Follow the Game Day link in my sig.


----------



## FunnyDice

*Cool idea!*

Game day sounds like a really neat idea! We'll have to see if we can get out there this October. Thanks for tip!

Hey Games Plus - Ever think of opening up a Bucktown location?   There's a few sizable spaces for lease right on Damen, down the street from the blue line. (We'd be customers!) 

Saturday we are meeting with a GM. We'll keep the thread informed!

Thanks everyone,
-FD


----------



## FunnyDice

In case anyone was wondering - the meeting with a possible GM fell through yesterday (sat). Trying for a meeting today. Will keep you all posted. Once we know what's going on with this game offer, we can better talk about the possibility of starting up a second campaign with the other palyers who expressed interest here.

Thanks again!


----------



## FunnyDice

*Met with the GM from Rodgers Park...*

OK! We met with the GM from Rogers Park, and he might be posting on this thread for additional players, so keep an eye out. He's got a long standing Forgotten Realms campaign going on, but as luck (and the school year) would have it, it's whittled down to one player recently. 

Details are still to be worked out, but there is interest on both sides to get gaming. We proposed playing every other Saturday. 
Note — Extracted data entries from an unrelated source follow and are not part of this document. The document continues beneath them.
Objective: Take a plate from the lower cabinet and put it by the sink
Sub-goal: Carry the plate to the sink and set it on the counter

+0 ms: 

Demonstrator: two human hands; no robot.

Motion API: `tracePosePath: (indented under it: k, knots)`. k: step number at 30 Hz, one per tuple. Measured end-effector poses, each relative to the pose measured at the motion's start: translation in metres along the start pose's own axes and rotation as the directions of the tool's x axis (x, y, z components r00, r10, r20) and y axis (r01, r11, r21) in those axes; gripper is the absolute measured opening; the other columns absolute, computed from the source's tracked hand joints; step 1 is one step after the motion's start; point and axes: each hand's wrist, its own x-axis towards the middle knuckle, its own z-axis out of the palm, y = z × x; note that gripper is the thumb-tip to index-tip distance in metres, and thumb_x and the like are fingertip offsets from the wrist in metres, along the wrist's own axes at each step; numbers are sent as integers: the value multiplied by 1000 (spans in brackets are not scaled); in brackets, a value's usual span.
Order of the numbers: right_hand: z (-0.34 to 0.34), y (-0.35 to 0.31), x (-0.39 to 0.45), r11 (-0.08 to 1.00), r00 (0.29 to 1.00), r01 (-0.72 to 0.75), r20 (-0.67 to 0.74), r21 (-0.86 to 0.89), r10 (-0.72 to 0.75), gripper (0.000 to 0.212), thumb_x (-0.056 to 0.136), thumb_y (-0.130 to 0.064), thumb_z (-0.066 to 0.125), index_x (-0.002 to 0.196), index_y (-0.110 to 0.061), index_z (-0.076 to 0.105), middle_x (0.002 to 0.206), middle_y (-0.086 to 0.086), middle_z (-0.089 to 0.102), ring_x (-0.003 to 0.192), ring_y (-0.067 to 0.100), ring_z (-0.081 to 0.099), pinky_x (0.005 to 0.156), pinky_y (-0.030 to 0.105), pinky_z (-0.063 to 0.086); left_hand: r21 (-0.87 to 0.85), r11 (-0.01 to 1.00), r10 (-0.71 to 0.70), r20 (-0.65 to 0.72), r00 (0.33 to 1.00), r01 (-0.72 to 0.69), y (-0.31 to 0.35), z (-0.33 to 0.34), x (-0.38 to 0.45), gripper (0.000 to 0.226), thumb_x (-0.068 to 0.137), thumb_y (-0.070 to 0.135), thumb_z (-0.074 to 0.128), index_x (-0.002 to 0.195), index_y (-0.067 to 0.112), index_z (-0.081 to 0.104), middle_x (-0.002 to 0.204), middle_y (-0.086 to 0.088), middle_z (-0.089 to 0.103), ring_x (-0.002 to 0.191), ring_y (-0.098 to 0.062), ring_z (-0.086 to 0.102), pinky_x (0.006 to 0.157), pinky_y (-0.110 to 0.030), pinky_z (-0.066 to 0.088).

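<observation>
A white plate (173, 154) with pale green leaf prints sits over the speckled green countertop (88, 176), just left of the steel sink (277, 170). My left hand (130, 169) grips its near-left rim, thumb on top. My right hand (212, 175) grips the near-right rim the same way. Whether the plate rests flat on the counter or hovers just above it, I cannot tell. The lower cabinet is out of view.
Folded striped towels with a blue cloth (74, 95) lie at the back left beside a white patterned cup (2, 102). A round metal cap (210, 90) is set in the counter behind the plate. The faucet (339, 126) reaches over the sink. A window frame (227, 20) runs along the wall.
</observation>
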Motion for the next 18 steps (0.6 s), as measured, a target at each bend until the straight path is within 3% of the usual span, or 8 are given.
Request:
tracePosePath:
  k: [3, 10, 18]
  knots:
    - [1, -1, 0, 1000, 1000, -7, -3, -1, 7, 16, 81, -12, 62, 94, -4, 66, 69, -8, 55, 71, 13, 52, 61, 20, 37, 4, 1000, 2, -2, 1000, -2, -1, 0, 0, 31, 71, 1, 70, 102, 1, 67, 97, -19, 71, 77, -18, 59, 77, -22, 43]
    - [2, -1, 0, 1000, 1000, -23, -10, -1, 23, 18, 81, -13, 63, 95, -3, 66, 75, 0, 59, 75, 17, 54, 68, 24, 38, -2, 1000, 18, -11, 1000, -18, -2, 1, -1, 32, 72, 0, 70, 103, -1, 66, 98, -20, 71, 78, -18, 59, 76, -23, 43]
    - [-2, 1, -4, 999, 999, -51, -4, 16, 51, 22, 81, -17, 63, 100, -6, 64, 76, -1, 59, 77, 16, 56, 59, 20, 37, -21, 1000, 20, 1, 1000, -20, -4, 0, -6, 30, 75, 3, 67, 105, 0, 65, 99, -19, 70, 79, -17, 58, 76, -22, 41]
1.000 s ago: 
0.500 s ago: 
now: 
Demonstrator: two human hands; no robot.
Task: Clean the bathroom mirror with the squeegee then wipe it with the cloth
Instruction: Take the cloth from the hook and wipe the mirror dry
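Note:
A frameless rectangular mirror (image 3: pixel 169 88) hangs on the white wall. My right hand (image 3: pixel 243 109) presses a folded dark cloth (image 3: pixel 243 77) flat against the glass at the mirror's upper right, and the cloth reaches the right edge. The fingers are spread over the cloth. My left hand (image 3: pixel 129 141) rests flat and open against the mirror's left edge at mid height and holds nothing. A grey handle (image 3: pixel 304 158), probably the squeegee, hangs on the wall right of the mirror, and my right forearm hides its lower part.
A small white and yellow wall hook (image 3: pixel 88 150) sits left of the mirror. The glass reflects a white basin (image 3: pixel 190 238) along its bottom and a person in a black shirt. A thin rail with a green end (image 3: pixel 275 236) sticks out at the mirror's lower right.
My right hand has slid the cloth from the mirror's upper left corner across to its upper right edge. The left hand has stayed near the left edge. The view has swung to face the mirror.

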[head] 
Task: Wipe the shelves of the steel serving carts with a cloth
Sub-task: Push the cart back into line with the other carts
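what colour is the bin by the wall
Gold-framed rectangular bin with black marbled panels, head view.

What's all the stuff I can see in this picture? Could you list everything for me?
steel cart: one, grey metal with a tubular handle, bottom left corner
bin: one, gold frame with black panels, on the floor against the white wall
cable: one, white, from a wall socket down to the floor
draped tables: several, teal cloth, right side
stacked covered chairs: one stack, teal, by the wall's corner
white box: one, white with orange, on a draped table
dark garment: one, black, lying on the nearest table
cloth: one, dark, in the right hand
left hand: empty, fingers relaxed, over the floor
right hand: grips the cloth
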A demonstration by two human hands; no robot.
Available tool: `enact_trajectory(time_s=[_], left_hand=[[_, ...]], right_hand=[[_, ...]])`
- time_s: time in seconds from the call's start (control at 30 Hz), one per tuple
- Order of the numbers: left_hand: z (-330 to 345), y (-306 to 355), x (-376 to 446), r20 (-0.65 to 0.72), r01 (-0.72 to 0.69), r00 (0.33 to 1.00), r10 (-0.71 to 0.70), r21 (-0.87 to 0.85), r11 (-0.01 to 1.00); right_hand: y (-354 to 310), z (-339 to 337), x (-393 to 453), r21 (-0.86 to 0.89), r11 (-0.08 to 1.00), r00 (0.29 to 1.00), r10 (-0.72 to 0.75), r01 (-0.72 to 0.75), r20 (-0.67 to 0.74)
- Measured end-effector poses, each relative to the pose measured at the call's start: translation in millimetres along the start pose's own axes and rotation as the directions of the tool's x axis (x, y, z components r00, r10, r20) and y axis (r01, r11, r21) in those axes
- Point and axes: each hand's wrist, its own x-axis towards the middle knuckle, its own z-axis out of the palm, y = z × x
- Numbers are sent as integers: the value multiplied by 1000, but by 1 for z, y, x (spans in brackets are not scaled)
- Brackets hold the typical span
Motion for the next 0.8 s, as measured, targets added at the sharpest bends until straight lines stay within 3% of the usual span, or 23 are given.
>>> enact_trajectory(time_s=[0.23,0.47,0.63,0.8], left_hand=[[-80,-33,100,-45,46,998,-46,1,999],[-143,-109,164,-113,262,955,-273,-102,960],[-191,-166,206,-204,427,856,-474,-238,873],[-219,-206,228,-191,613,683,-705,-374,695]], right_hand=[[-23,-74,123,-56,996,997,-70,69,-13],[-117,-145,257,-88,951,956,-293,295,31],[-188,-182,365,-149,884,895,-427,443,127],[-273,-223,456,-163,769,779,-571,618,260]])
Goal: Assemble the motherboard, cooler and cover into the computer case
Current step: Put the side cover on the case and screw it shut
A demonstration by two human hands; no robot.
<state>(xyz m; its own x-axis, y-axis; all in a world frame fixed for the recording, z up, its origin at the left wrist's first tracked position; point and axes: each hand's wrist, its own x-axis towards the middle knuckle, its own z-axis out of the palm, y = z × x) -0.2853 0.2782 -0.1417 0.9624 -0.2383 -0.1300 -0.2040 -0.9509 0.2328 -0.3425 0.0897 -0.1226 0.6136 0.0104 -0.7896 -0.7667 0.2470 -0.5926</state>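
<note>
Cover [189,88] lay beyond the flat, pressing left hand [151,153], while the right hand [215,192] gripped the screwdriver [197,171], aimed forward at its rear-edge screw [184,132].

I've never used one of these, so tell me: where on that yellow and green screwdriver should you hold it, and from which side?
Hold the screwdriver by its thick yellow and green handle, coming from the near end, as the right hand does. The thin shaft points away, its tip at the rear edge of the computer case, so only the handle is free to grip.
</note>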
So - for all you solitary players looking for a game, are you interested in starting up an additional campaign?  Do we still have an offer to GM? As working stiffs, weekends (or fri nights) are better for us, and every other week has worked out as a good interval in the past. If you are interested, post a reply so we can get a head count. We'll try to set up a meetin 'n greet with everyone at a coffee house or something.

Thanks everyone!


----------



## Enforcer

I'm interested in starting up an additional campaign, and still offer to GM (though I'd slightly prefer to play).

So, one head here.


----------



## FunnyDice

Cool!  that's one...


----------



## AlexanderDeath

*I...am here*

Howdy howdy folks

    Some of you may remember me as DigitalFVX1 - for whatever reason? I cant log on that name, so I registered this one. I, as funny dice has mention, am the GM she spoke to whos looking to assemble a group, so anyone with any questions can contact me at the following location: AlexanderDeath@aol.com.

Please please please please pleaaaaaaaaase title your emails something having to do with D&D, or AOL's filters gets them and I rarely know about it. 

This Weekend We are going to do a meet and great for new players - location hasnt been set yet, but time should start around 1:30. I'll post more info soon. BTW - potential GM's - Funnydice and her spouse? AWESOME people     way cool.


----------



## AstroCat

Well, I'd overall prefer to join a new low level campaign, which would be a nice way to start playing again. But, that being said, I'm still open to checking an existing one as well. Whatever ends up working out the best. 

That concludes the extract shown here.